### Task statement
Once the line with "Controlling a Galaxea" is found, return it along with every line after it, exactly, through the end of the material.

### Provided data
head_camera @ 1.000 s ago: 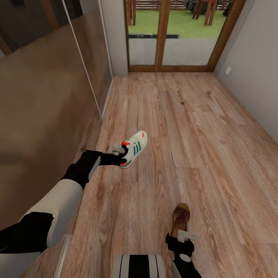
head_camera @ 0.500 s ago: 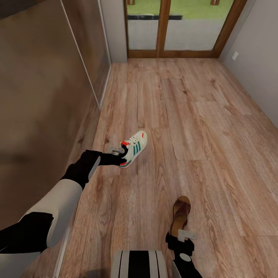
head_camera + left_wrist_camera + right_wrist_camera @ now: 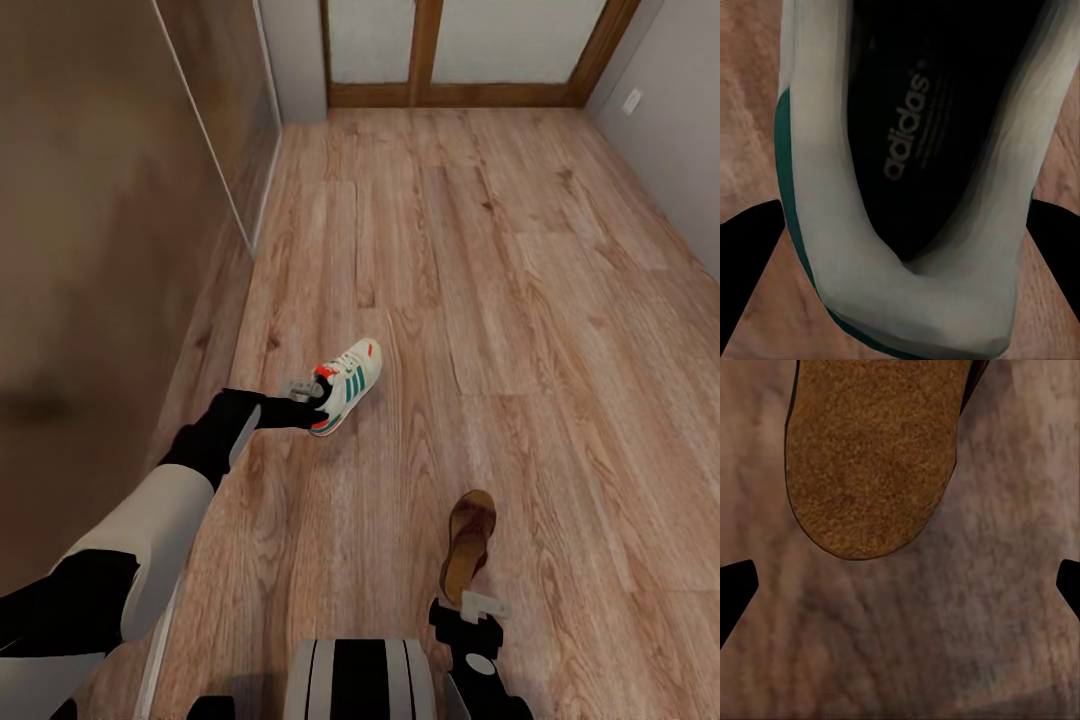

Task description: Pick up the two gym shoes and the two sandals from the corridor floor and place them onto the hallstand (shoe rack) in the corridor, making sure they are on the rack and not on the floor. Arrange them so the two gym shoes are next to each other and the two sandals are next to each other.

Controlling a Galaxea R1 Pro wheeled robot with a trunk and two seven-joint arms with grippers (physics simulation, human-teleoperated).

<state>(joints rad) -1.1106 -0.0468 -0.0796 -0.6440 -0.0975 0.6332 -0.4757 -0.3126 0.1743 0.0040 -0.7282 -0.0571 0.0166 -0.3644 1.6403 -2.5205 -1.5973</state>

### Solution to this exercise
Controlling a Galaxea R1 Pro wheeled robot with a trunk and two seven-joint arms with grippers (physics simulation, human-teleoperated).

<state>(joints rad) -1.1106 -0.0468 -0.0796 -0.6440 -0.0975 0.6332 -0.4757 -0.3126 0.1743 0.0040 -0.7282 -0.0571 0.0166 -0.3644 1.6403 -2.5205 -1.5973</state>

The exercise is complete with this answer.